- _Stored data_
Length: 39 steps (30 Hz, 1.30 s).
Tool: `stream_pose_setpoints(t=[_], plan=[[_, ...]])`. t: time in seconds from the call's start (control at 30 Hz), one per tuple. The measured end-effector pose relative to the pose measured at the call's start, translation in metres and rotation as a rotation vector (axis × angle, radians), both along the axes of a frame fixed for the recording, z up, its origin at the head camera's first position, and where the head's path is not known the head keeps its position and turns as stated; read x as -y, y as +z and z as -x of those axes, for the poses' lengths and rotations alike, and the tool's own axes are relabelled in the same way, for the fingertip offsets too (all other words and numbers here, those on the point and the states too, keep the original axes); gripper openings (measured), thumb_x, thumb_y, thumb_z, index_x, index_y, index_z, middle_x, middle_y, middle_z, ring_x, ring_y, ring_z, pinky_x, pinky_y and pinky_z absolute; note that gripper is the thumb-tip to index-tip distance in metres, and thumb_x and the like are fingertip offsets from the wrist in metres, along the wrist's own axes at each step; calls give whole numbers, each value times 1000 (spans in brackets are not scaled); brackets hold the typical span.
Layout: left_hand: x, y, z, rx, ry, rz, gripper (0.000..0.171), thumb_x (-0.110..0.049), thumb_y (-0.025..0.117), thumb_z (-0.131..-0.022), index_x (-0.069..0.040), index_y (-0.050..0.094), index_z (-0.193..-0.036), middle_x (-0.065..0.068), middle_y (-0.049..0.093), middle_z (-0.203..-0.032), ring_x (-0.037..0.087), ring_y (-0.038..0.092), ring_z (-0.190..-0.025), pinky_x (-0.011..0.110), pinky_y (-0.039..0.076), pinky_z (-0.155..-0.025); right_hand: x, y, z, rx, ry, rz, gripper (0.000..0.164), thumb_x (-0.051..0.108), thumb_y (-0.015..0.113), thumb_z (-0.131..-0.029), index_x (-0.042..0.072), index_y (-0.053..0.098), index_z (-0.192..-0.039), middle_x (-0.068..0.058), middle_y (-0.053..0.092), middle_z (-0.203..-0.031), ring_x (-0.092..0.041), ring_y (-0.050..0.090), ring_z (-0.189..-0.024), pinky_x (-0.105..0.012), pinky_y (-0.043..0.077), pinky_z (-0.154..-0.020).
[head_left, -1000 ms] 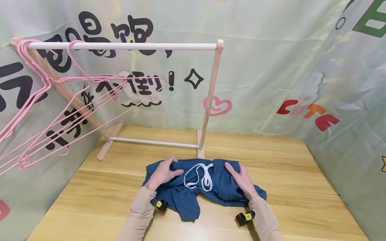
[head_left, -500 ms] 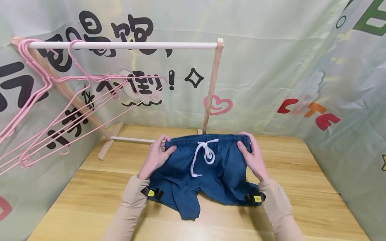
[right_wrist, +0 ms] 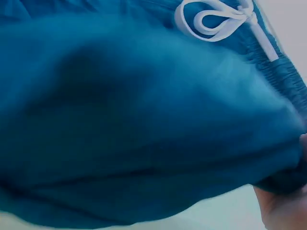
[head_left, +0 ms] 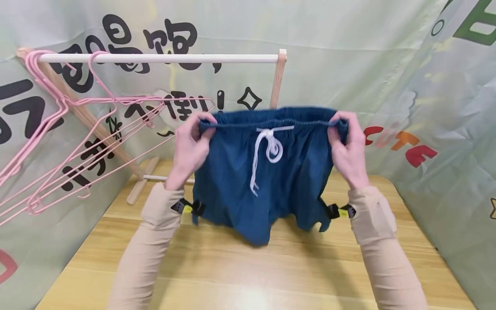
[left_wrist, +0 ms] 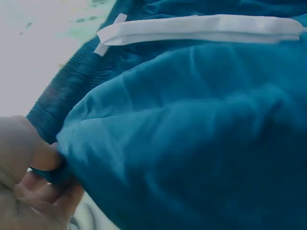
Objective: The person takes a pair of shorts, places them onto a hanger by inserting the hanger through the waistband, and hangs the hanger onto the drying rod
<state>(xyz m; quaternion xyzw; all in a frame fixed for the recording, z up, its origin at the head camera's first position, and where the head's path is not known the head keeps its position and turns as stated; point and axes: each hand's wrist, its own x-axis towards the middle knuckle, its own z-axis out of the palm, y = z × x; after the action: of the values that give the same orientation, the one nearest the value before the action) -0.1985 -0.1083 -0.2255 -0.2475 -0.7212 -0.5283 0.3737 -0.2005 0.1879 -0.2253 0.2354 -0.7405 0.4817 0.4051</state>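
Note:
Blue shorts [head_left: 263, 172] with an elastic waistband hang spread between my two hands above the table. A white drawstring [head_left: 274, 148], tied in a bow, dangles at the front of the waist. My left hand [head_left: 191, 146] pinches one end of the waistband, thumb in front. At the opposite end, my right hand [head_left: 348, 146] grips the waistband the same way. The waist opening gapes a little at the top. In the left wrist view the thumb and fingers [left_wrist: 41, 158] clasp the cloth edge. The right wrist view is mostly filled by blurred fabric [right_wrist: 144, 120].
A clothes rack with a white rail [head_left: 166, 59] and wooden posts stands behind on the left. Several pink hangers [head_left: 112, 101] hang at its left end. The wooden table [head_left: 248, 275] lies below, and a printed curtain [head_left: 348, 64] encloses the back and sides.
Both hands have taken hold of the waistband and lifted the shorts from the table. The shorts have risen and now hang down, covering the lower part of the rack's right post.

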Motion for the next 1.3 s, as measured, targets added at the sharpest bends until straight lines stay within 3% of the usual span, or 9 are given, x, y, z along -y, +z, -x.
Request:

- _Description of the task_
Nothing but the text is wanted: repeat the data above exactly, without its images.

- _Answer to this problem_
Length: 39 steps (30 Hz, 1.30 s).
Tool: `stream_pose_setpoints(t=[_], plan=[[_, ...]])`. t: time in seconds from the call's start (control at 30 Hz), one per tuple. The measured end-effector pose relative to the pose measured at the call's start, translation in metres and rotation as a rotation vector (axis × angle, radians), both along the axes of a frame fixed for the recording, z up, its origin at the head camera's first position, and where the head's path is not known the head keeps its position and turns as stated; read x as -y, y as +z and z as -x of those axes, for the poses' lengths and rotations alike, and the tool's own axes are relabelled in the same way, for the fingertip offsets too (all other words and numbers here, those on the point and the states too, keep the original axes); gripper openings (measured), thumb_x, thumb_y, thumb_z, index_x, index_y, index_z, middle_x, middle_y, middle_z, ring_x, ring_y, ring_z, pinky_x, pinky_y and pinky_z absolute; note that gripper is the thumb-tip to index-tip distance in metres, and thumb_x and the like are fingertip offsets from the wrist in metres, along the wrist's own axes at each step; calls give whole numbers, each value times 1000 (spans in brackets are not scaled); brackets hold the typical span.
Layout: left_hand: x, y, z, rx, ry, rz, gripper (0.000..0.171), thumb_x (-0.110..0.049), thumb_y (-0.025..0.117), thumb_z (-0.131..-0.022), index_x (-0.069..0.040), index_y (-0.050..0.094), index_z (-0.193..-0.036), middle_x (-0.065..0.068), middle_y (-0.049..0.093), middle_z (-0.203..-0.032), ring_x (-0.037..0.087), ring_y (-0.038..0.092), ring_z (-0.190..-0.025), pinky_x (-0.011..0.110), pinky_y (-0.039..0.076), pinky_z (-0.155..-0.025); right_hand: x, y, z, rx, ry, rz, gripper (0.000..0.164), thumb_x (-0.051..0.108), thumb_y (-0.015..0.113), thumb_z (-0.131..-0.029), index_x (-0.042..0.072), index_y (-0.053..0.098), index_z (-0.192..-0.039), middle_x (-0.068..0.058), middle_y (-0.053..0.092), middle_z (-0.203..-0.031), ring_x (-0.092..0.041), ring_y (-0.050..0.090), ring_z (-0.189..-0.024), pinky_x (-0.105..0.012), pinky_y (-0.043..0.077), pinky_z (-0.154..-0.020).
[head_left, -1000 ms] 
[head_left, -500 ms] 
[right_wrist, +0 ms] 
[head_left, +0 ms] 
[left_wrist, +0 ms] 
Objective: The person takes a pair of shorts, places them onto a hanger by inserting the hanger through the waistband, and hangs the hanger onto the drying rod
<state>(xyz m; quaternion xyzw; all in a frame fixed for the recording, z up, its origin at the head camera's first position, and where the head's path is not known the head keeps its position and turns as stated; point and axes: each hand's wrist, its own x-axis towards the middle knuckle, its own z-axis out of the palm, y = z × x; after the action: of the values that give the same orientation, the one nearest the value before the action) -0.1985 -0.1083 -0.2255 -0.2475 -0.7212 -0.5283 0.3737 -0.2005 0.1879 -0.2253 0.2354 -0.7405 0.4817 0.4051</state>
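Note:
Blue shorts [head_left: 263, 172] with an elastic waistband hang spread between my two hands above the table. A white drawstring [head_left: 274, 148], tied in a bow, dangles at the front of the waist. My left hand [head_left: 191, 146] pinches one end of the waistband, thumb in front. At the opposite end, my right hand [head_left: 348, 146] grips the waistband the same way. The waist opening gapes a little at the top. In the left wrist view the thumb and fingers [left_wrist: 41, 158] clasp the cloth edge. The right wrist view is mostly filled by blurred fabric [right_wrist: 144, 120].
A clothes rack with a white rail [head_left: 166, 59] and wooden posts stands behind on the left. Several pink hangers [head_left: 112, 101] hang at its left end. The wooden table [head_left: 248, 275] lies below, and a printed curtain [head_left: 348, 64] encloses the back and sides.
Both hands have taken hold of the waistband and lifted the shorts from the table. The shorts have risen and now hang down, covering the lower part of the rack's right post.
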
Motion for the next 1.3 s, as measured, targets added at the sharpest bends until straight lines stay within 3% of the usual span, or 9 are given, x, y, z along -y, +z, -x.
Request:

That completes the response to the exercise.